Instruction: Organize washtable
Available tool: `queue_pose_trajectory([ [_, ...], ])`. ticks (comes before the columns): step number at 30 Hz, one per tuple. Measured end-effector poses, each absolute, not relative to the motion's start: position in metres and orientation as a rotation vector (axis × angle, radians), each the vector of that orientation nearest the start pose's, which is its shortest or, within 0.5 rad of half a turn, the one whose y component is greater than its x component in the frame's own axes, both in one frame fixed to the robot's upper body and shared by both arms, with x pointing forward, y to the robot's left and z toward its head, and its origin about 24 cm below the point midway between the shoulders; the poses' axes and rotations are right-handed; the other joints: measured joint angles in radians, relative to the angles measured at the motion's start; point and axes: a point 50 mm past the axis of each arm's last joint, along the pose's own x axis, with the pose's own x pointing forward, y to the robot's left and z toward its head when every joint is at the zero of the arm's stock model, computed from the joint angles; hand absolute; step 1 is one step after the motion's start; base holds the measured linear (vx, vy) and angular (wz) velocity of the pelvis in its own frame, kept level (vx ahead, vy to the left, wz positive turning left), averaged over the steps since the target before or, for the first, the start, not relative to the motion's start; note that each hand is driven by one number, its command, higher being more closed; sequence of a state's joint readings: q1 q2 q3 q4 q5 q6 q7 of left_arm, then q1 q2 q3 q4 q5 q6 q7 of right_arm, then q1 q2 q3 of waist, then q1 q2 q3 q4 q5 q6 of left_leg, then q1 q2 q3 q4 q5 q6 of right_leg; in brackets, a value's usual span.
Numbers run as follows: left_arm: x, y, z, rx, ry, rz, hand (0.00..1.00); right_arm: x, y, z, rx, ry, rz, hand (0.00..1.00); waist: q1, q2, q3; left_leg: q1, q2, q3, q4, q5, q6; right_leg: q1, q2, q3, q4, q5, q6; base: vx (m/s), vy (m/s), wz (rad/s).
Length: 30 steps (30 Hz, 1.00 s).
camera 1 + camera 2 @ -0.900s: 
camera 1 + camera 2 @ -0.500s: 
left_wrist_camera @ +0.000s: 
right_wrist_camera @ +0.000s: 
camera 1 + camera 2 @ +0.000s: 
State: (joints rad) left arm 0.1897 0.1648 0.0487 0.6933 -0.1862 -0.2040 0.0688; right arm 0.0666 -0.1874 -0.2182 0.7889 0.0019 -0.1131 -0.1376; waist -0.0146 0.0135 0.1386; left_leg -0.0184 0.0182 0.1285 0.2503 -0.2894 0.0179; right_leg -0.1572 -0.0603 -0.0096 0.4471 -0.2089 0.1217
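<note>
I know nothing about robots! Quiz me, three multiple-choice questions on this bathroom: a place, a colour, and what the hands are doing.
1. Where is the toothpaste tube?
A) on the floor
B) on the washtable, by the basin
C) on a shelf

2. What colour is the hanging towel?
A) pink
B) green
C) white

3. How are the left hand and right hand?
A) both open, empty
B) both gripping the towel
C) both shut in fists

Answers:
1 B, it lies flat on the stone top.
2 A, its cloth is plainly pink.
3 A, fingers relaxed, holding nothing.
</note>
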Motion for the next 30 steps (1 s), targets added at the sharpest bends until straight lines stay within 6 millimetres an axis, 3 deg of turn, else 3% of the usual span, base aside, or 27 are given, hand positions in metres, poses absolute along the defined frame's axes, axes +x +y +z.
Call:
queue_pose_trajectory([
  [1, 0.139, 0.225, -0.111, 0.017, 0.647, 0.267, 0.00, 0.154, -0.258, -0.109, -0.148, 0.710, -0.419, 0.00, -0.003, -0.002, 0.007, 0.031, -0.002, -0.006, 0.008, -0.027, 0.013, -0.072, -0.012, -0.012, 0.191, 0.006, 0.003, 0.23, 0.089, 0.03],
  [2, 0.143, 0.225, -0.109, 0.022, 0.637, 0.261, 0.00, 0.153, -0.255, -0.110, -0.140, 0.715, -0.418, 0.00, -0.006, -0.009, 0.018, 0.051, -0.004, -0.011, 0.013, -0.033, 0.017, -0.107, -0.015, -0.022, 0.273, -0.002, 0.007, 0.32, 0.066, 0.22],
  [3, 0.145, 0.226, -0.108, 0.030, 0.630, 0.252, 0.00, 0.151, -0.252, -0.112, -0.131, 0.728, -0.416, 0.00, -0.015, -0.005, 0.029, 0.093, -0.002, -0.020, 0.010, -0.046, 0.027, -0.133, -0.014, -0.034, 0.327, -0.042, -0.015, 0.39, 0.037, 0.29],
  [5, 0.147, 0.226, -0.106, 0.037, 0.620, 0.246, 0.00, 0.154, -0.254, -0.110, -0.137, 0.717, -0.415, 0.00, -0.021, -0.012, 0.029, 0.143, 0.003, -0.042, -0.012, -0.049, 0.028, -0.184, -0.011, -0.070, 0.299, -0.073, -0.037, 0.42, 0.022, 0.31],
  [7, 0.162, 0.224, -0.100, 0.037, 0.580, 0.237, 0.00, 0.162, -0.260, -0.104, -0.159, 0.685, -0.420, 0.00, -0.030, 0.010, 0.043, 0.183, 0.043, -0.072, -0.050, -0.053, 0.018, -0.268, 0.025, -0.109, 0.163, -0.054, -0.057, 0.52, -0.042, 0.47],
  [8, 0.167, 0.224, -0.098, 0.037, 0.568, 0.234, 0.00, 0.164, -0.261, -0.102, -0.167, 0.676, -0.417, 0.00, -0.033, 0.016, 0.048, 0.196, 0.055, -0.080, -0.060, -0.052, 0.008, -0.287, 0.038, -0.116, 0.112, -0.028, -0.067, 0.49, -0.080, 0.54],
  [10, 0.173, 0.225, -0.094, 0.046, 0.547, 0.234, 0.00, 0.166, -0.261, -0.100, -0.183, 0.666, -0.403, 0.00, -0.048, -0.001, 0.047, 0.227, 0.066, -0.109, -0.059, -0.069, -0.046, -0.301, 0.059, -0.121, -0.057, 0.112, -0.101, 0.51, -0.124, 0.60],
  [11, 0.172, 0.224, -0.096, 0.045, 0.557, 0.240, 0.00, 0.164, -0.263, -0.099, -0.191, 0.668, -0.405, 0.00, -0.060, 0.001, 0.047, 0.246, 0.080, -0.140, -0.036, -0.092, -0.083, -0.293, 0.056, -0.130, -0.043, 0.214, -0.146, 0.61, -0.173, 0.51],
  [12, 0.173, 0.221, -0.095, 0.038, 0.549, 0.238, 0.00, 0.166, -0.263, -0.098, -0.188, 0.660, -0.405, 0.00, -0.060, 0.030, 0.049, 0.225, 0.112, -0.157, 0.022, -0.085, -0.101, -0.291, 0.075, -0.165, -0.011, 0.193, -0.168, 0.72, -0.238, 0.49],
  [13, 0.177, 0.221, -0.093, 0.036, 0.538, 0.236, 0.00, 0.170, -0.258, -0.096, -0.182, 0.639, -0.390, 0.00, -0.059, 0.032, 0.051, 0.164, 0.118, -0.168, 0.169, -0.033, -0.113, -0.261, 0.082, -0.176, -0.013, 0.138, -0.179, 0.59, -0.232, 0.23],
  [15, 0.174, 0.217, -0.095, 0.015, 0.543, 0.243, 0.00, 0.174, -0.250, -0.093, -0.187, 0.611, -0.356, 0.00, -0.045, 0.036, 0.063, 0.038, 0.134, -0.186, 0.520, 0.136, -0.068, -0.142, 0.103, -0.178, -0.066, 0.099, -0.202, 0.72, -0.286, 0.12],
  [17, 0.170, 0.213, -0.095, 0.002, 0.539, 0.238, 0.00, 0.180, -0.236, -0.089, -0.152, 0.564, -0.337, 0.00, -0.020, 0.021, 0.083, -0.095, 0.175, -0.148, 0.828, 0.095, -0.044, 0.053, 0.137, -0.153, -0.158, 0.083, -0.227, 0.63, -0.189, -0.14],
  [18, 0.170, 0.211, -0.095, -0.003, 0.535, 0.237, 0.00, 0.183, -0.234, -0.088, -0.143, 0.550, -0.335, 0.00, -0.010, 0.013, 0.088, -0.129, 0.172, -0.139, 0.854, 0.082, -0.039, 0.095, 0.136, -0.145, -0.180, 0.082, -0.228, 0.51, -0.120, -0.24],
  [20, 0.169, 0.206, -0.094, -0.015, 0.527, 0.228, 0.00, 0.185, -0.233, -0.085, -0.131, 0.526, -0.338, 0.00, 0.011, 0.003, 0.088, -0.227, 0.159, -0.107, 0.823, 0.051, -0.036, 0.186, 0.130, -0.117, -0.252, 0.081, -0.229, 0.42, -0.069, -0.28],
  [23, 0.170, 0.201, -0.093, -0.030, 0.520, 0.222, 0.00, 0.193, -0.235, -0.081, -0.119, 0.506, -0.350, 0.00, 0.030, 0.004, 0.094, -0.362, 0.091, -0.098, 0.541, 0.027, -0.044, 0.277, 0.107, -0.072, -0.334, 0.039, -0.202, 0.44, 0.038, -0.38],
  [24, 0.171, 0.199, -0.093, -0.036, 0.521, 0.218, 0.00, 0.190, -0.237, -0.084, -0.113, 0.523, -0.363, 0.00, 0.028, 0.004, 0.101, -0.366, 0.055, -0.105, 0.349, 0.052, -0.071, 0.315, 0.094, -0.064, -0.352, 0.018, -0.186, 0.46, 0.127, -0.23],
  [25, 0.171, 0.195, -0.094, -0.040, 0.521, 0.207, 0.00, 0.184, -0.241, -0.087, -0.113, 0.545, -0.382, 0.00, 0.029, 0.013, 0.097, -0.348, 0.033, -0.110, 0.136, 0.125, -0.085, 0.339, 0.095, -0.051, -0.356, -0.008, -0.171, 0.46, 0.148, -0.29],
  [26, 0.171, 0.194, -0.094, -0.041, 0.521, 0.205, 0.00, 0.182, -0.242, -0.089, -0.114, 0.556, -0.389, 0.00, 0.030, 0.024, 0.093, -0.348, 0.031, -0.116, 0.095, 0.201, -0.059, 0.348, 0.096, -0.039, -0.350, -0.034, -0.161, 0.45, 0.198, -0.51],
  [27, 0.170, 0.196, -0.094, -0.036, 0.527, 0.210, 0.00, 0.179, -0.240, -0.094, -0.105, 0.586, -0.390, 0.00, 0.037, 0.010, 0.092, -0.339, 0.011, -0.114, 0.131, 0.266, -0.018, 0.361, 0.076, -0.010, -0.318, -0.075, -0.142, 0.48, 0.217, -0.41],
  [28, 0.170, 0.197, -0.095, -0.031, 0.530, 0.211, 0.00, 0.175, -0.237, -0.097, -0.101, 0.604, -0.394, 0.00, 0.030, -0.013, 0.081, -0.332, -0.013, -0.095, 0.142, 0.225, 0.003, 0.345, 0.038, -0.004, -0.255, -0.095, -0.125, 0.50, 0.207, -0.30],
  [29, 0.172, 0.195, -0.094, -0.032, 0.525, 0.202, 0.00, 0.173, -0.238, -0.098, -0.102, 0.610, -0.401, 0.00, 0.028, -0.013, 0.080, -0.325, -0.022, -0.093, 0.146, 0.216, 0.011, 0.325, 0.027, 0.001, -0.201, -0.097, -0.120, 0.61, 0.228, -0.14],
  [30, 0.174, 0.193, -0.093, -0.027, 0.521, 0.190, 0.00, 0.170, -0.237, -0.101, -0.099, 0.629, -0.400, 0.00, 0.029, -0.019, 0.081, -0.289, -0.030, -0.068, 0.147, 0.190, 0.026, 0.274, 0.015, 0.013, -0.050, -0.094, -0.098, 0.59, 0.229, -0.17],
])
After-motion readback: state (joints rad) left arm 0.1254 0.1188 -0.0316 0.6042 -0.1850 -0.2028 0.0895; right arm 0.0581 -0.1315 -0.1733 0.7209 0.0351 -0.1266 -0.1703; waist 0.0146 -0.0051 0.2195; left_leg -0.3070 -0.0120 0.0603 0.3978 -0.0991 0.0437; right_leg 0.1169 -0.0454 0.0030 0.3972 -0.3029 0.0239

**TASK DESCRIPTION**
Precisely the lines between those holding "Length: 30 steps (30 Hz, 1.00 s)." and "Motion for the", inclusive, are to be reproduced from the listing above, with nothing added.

**ANSWER TO THIS PROBLEM**
Length: 30 steps (30 Hz, 1.00 s).
camera 1 + camera 2 @ -0.900s: 
camera 1 + camera 2 @ -0.500s: 
left_wrist_camera @ +0.000s: 
right_wrist_camera @ +0.000s: 
camera 1 + camera 2 @ +0.000s: 
State: (joints rad) left arm 0.1897 0.1648 0.0487 0.6933 -0.1862 -0.2040 0.0688; right arm 0.0666 -0.1874 -0.2182 0.7889 0.0019 -0.1131 -0.1376; waist -0.0146 0.0135 0.1386; left_leg -0.0184 0.0182 0.1285 0.2503 -0.2894 0.0179; right_leg -0.1572 -0.0603 -0.0096 0.4471 -0.2089 0.1217
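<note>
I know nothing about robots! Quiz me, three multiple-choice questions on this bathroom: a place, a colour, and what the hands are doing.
1. Where is the toothpaste tube?
A) on the floor
B) on the washtable, by the basin
C) on a shelf

2. What colour is the hanging towel?
A) pink
B) green
C) white

3. How are the left hand and right hand?
A) both open, empty
B) both gripping the towel
C) both shut in fists

Answers:
1 B, it lies flat on the stone top.
2 A, its cloth is plainly pink.
3 A, fingers relaxed, holding nothing.
</note>
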Motion for the next 30 steps (1 s), targets added at the sharpest bends until straight lines stay within 6 millimetres an axis, 3 deg of turn, else 3% of the usual span, base aside, or 27 are given, hand positions in metres, poses absolute along the defined frame's axes, axes +x +y +z.

Nothing more will be written for this answer.